While some studies explore the relationship between Bitcoin and subsequent cryptocurrencies, others assess the market perceptions influenced by the cryptocurrency markets at large. For instance, Sehgal, Pandey, and Deisting [32] examine the relationship between Bitcoin prices and traditional currencies. Corbet, Lucey, and Yarovaya [33] investigated various aspects of cryptocurrencies, focusing on market efficiency, price dynamics, and market risk, with data collected daily from multiple cryptocurrencies. Elsayed et al. [34] examine the causality dynamic between Bitcoin and other cryptocurrencies and nine major foreign currency markets. Bitcoin shows a strong interconnectedness with other cryptocurrencies, particularly Litecoin, and plays a significant role as a net transmitter of volatility within the cryptocurrency market. Its relationship with traditional currencies is more limited, with a notable exception being its unique relationship with the Chinese Yuan. Additionally, studies argue that Bitcoin is viewed as an alternative investment tool [35,36].

Efforts have been undertaken to explore the relationship between Bitcoin prices and global political risk and uncertainty indicators. Studies have suggested that Bitcoin prices are influenced by economic and policy uncertainties [37,38,39]. Notably, recent research by Hung et al. [40] delves into the impact of economic policy uncertainty on the Bitcoin market, employing six major uncertainty indices: Global Economic Policy Uncertainty, Equity Market Volatility, Twitter-based Economic Uncertainty, Geopolitical Risk Index, the Cryptocurrency Policy Uncertainty Index, and the Cryptocurrency Price Uncertainty Index. Importantly, this study incorporates two innovative cryptocurrency uncertainty indices introduced by Lucey et al. [41]. Their findings reveal a negative association between Bitcoin prices and the selected uncertainty indices, indicating that higher levels of uncertainty lead to reduced Bitcoin price fluctuations over time and across different frequencies. However, Wang et al. [42] found evidence suggesting that Bitcoin returns are not influenced by economic uncertainty and volatility indices. This conclusion is attributed to the significant energy consumption of the Bitcoin network, which exceeds that of many countries. As a result, transactions within the Bitcoin network contribute to what industry observers have termed a “growing energy problem” [43].
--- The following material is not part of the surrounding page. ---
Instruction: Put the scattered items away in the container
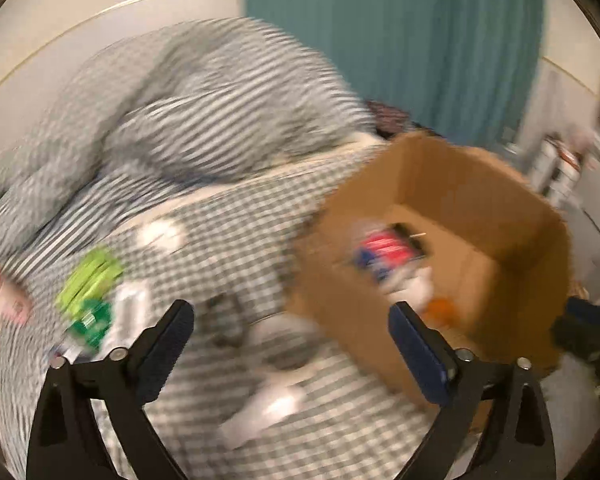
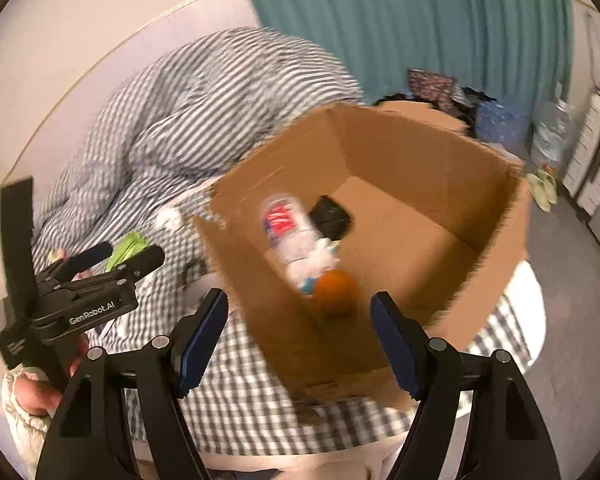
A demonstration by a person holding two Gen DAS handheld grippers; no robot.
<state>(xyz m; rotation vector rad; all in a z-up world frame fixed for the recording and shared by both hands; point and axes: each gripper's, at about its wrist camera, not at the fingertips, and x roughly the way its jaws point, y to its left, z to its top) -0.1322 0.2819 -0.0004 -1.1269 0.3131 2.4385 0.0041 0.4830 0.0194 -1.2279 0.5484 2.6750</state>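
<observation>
Already an orange ball (image 2: pixel 336 286) lies inside the open brown cardboard box (image 2: pixel 496 216); beside the box, left gripper (image 1: pixel 292 334) and right gripper (image 2: pixel 300 322) gape wide, empty, ready for bed clutter.

Left gripper (image 2: pixel 128 254): black frame, white "GenRobot.AI" lettering on the side, silver screw heads at the finger pivots, dark blue pads, a flat black strap-like piece rising behind it
Right gripper (image 2: pixel 300 332): same black triangular arms, silver pivot screws, blue pads (image 2: pixel 198 344)
Left hand (image 2: pixel 36 392): pale knitted cuff at the wrist
</observation>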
Recently, the exploration of the relationship between Bitcoin mining’s energy consumption and environmental factors has attracted considerable attention. This interest has spurred research into how Bitcoin prices affect the renewable energy market and the stock performance of companies in this sector. Such studies seek to deepen the understanding of the complex relationship between Bitcoin prices, climate policy uncertainty, and renewable energy indices. The environmental repercussions of the “growing energy problem” are deemed inescapable, a concern underscored by the work of Browne [44], Mora et al. [45], Li et al. [46], Jiang et al. [16], and Corbet et al. [22]. In an effort to address these issues, Wang et al. (2022) [47] attempted to measure the scope of media discourse regarding the environmental impact of cryptocurrencies by creating the Cryptocurrency Environmental Attention Index (CEAI).
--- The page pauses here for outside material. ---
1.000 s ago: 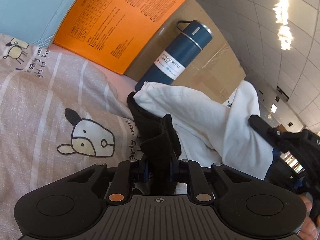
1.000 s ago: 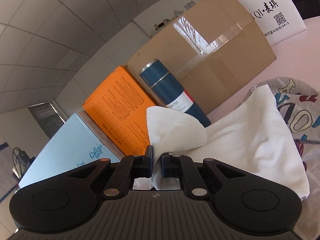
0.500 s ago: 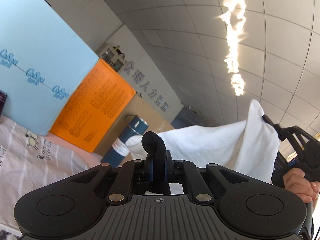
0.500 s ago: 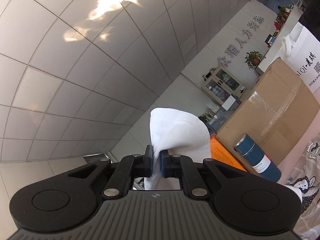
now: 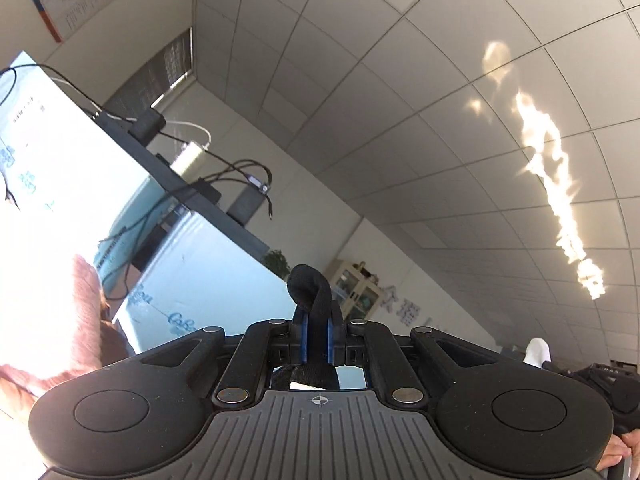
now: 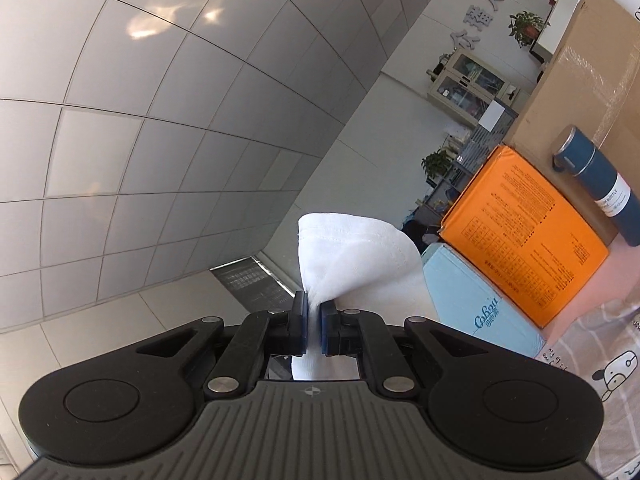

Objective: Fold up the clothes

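I hold 2 grippers tilted up toward the ceiling. My left gripper (image 5: 316, 338) is clenched on a black trim of the garment (image 5: 311, 292); my right gripper (image 6: 313, 330) is clenched on its white fabric (image 6: 352, 256). The garment hangs lifted between them (mostly out of sight). I judge this the lift-and-spread step; next I should lower it flat onto the striped cloth (image 6: 596, 344).

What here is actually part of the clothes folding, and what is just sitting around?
Part of the job:
- white garment, pinched in the right tool
- its black trim, pinched in the left tool

Just lying about:
- orange box
- blue bottle
- cardboard box
- pale blue box
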`<state>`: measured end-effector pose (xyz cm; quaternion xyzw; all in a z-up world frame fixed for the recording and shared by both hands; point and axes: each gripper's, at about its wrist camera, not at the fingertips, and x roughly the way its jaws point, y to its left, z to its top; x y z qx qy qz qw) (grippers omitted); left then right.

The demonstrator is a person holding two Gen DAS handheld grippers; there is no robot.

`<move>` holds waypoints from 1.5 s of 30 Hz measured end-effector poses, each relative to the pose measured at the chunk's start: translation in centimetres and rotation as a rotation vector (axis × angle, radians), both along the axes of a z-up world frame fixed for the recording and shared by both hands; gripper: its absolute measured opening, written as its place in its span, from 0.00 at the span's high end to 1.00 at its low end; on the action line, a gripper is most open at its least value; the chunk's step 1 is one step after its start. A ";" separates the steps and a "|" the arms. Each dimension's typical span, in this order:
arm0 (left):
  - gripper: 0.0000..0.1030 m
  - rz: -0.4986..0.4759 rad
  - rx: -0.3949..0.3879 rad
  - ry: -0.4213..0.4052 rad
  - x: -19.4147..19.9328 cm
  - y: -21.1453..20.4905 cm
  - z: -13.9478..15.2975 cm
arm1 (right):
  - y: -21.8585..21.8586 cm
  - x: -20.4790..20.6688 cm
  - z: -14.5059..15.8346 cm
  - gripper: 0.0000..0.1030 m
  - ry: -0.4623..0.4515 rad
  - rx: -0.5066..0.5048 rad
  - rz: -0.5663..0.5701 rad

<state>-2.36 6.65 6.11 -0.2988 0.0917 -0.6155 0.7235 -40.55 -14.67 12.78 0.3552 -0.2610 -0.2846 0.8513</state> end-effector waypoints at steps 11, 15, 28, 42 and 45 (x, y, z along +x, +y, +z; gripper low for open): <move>0.93 -0.076 0.318 -0.020 -3.2 4.7 -9.3 | 1.2 -2.0 -7.7 0.95 0.255 0.028 -0.083; 0.93 -0.102 0.356 -0.030 -4.7 6.8 -11.0 | 2.1 -4.3 -10.5 0.95 0.303 0.075 -0.100; 0.78 -0.076 0.373 -0.210 -3.6 11.0 -9.4 | 7.8 -9.7 -16.9 0.90 0.504 0.196 -0.062; 0.39 -0.036 0.452 -0.168 -0.5 1.3 -5.0 | 1.2 -13.1 -14.0 0.47 0.460 0.258 -0.178; 0.38 -0.067 0.504 -0.189 0.1 -2.6 -4.2 | -1.9 -10.8 -13.5 0.38 0.515 0.303 -0.114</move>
Environmental concerns linked to significant events that impact digital asset prices have revealed a notable correlation between Bitcoin and the UCRY indices. In this vein, Baur et al. [48] and Egiyi and Ofoegbu [49] promote the use of renewable energy sources, such as hydrogen and solar energy, to lessen the adverse environmental effects of Bitcoin mining. In a similar exploration, Zhang et al. [21] found a direct relationship between the energy usage of Bitcoin mining (measured by hash rate) and CO₂ emissions. These authors emphasize the critical need for technological advancements in energy-efficient decentralized finance consensus algorithms, aiming to evolve the cryptocurrency market into an arena more attuned to climate concerns, thereby offering a sustainable solution to existing environmental issues. On the other hand, research by Masanet et al. [50] and Huynh et al. [51] presents a different viewpoint, suggesting that the energy consumption associated with Bitcoin mining does not have a direct correlation with the carbon footprint, highlighting the varied perspectives within the academic community on this matter.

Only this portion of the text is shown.